● **EXERCISE**
Reproduce the entries that follow, exactly and in full.

[Stored entries]

------------------------------------------------------------

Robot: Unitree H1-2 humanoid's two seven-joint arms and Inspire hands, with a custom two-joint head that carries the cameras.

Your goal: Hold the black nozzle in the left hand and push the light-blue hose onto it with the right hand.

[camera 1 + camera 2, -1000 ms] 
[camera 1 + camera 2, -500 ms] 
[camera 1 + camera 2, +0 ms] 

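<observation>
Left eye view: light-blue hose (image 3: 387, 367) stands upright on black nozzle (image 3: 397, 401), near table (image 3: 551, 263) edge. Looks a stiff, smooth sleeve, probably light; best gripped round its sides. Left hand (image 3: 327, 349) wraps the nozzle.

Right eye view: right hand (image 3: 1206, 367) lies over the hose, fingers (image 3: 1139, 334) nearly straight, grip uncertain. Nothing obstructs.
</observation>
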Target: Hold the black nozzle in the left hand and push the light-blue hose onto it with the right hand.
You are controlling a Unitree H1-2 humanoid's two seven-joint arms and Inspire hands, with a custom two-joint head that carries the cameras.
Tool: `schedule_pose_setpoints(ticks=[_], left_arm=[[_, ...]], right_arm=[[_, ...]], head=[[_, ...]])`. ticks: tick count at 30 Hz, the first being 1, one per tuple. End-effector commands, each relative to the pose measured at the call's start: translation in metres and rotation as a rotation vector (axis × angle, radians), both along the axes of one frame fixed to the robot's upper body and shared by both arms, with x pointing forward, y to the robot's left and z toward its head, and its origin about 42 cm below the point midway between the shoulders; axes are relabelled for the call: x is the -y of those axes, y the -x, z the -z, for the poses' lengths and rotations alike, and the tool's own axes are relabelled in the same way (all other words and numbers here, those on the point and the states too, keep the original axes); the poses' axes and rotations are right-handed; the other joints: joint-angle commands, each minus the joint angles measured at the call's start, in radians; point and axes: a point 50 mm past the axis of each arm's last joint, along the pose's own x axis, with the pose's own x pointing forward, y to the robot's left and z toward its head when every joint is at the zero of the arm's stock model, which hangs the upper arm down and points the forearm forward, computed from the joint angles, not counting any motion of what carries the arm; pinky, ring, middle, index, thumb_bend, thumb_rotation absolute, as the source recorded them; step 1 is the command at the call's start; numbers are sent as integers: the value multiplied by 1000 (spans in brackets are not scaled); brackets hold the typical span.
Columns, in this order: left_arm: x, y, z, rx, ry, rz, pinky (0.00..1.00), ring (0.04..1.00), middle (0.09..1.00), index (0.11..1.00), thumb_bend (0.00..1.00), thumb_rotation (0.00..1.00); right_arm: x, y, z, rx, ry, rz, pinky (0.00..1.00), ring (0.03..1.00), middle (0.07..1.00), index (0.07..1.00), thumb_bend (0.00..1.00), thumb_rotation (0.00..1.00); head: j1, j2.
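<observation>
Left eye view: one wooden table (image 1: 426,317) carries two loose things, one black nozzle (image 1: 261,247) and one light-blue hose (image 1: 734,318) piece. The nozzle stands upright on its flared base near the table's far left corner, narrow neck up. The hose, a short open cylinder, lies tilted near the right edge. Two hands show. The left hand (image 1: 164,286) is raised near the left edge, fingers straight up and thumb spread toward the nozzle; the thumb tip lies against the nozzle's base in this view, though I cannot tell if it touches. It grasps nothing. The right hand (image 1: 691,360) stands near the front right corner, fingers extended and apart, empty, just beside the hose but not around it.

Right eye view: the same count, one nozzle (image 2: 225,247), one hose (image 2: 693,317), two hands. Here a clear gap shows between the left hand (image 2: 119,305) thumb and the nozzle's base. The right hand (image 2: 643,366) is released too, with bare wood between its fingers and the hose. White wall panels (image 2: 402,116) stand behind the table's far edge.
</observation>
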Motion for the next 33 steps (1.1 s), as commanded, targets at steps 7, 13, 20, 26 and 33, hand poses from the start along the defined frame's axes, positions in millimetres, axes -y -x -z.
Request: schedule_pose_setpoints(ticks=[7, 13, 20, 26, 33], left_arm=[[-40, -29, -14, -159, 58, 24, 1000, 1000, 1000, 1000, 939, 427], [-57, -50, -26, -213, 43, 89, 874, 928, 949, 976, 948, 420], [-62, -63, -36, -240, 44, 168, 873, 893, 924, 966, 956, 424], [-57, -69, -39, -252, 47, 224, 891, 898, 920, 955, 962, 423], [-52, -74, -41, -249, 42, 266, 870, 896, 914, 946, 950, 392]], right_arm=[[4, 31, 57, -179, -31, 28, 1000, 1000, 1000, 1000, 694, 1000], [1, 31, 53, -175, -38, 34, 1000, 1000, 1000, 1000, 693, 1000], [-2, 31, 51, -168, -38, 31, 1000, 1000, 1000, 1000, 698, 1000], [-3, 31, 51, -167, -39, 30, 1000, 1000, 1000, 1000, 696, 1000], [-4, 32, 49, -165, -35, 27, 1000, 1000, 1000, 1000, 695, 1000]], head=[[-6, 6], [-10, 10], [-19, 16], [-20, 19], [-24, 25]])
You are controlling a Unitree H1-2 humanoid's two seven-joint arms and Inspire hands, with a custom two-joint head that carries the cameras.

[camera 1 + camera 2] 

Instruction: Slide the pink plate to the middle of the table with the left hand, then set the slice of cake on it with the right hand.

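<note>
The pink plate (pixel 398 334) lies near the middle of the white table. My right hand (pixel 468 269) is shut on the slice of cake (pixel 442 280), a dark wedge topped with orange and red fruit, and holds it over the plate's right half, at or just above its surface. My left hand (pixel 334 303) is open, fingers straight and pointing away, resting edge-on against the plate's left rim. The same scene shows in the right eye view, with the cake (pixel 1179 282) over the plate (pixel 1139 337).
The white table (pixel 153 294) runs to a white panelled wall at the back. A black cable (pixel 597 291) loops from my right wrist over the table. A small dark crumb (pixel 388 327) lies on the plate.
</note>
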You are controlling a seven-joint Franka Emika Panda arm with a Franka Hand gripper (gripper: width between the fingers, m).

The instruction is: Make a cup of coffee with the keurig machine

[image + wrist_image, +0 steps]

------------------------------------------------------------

● **FINISHED TASK**
Robot: Unitree H1-2 humanoid's two seven-joint arms and Inspire hands, with a custom two-joint head that carries the cameras.

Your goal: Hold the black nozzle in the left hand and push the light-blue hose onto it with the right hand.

[camera 1 + camera 2, -1000 ms] 
[camera 1 + camera 2, -500 ms] 
[camera 1 + camera 2, +0 ms] 

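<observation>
Left eye view: light-blue hose (image 3: 387, 367) stands upright on black nozzle (image 3: 397, 401), near table (image 3: 551, 263) edge. Looks a stiff, smooth sleeve, probably light; best gripped round its sides. Left hand (image 3: 327, 349) wraps the nozzle.

Right eye view: right hand (image 3: 1206, 367) lies over the hose, fingers (image 3: 1139, 334) nearly straight, grip uncertain. Nothing obstructs.
</observation>
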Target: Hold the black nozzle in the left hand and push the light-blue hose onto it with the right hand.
You are controlling a Unitree H1-2 humanoid's two seven-joint arms and Inspire hands, with a custom two-joint head that carries the cameras.
Tool: `schedule_pose_setpoints(ticks=[_], left_arm=[[_, ...]], right_arm=[[_, ...]], head=[[_, ...]])`. ticks: tick count at 30 Hz, the first being 1, one per tuple. End-effector commands, each relative to the pose measured at the call's start: translation in metres and rotation as a rotation vector (axis × angle, radians), both along the axes of one frame fixed to the robot's upper body and shared by both arms, with x pointing forward, y to the robot's left and z toward its head, and its origin about 42 cm below the point midway between the shoulders; axes are relabelled for the call: x is the -y of those axes, y the -x, z the -z, for the poses' lengths and rotations alike, and the tool's own axes are relabelled in the same way (all other words and numbers here, those on the point and the states too, keep the original axes); the poses' axes and rotations are right-handed; the other joints: joint-angle commands, each minus the joint angles measured at the call's start, in radians; point and axes: a point 50 mm past the axis of each arm's last joint, along the pose's own x axis, with the pose's own x pointing forward, y to the robot's left and z toward its head when every joint is at the zero of the arm's stock model, which hangs the upper arm down and points the forearm forward, computed from the joint angles, not counting any motion of what carries the arm; pinky, ring, middle, index, thumb_bend, thumb_rotation absolute, as the source recorded them; step 1 is the command at the call's start; numbers are sent as integers: the value multiplied by 1000 (spans in brackets are not scaled); brackets hold the typical span.
Columns, in this order: left_arm: x, y, z, rx, ry, rz, pinky (0.00..1.00), ring (0.04..1.00), middle (0.09..1.00), index (0.11..1.00), thumb_bend (0.00..1.00), thumb_rotation (0.00..1.00); right_arm: x, y, z, rx, ry, rz, pinky (0.00..1.00), ring (0.03..1.00), middle (0.07..1.00), index (0.07..1.00), thumb_bend (0.00..1.00), thumb_rotation (0.00..1.00); head: j1, j2.
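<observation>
Left eye view: one wooden table (image 1: 426,317) carries two loose things, one black nozzle (image 1: 261,247) and one light-blue hose (image 1: 734,318) piece. The nozzle stands upright on its flared base near the table's far left corner, narrow neck up. The hose, a short open cylinder, lies tilted near the right edge. Two hands show. The left hand (image 1: 164,286) is raised near the left edge, fingers straight up and thumb spread toward the nozzle; the thumb tip lies against the nozzle's base in this view, though I cannot tell if it touches. It grasps nothing. The right hand (image 1: 691,360) stands near the front right corner, fingers extended and apart, empty, just beside the hose but not around it.

Right eye view: the same count, one nozzle (image 2: 225,247), one hose (image 2: 693,317), two hands. Here a clear gap shows between the left hand (image 2: 119,305) thumb and the nozzle's base. The right hand (image 2: 643,366) is released too, with bare wood between its fingers and the hose. White wall panels (image 2: 402,116) stand behind the table's far edge.
</observation>
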Motion for the next 33 steps (1.1 s), as commanded, targets at steps 7, 13, 20, 26 and 33, hand poses from the start along the defined frame's axes, positions in millimetres, axes -y -x -z.
Request: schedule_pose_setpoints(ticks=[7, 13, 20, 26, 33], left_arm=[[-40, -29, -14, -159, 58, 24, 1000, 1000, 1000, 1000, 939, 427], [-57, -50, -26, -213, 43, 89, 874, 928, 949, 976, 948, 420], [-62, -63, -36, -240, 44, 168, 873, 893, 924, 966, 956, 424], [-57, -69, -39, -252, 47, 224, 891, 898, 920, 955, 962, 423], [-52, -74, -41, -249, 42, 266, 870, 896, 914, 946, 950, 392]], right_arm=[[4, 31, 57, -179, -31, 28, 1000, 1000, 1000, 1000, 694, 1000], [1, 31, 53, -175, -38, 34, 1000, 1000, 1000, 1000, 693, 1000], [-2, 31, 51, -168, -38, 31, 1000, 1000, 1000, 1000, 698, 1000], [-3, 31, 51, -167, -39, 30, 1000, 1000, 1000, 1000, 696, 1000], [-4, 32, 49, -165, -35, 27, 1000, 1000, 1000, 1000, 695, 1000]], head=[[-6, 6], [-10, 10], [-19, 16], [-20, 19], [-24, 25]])
You are controlling a Unitree H1-2 humanoid's two seven-joint arms and Inspire hands, with a custom two-joint head that carries the cameras.

[camera 1 + camera 2] 

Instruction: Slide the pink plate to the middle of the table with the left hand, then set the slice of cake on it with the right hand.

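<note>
The pink plate (pixel 398 334) lies near the middle of the white table. My right hand (pixel 468 269) is shut on the slice of cake (pixel 442 280), a dark wedge topped with orange and red fruit, and holds it over the plate's right half, at or just above its surface. My left hand (pixel 334 303) is open, fingers straight and pointing away, resting edge-on against the plate's left rim. The same scene shows in the right eye view, with the cake (pixel 1179 282) over the plate (pixel 1139 337).
The white table (pixel 153 294) runs to a white panelled wall at the back. A black cable (pixel 597 291) loops from my right wrist over the table. A small dark crumb (pixel 388 327) lies on the plate.
</note>
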You are controlling a seven-joint Franka Emika Panda arm with a Franka Hand gripper (gripper: width between the fingers, m).

The instruction is: Make a cup of coffee with the keurig machine

[image + wrist_image, +0 steps]

The exercise is done, with nothing more to add.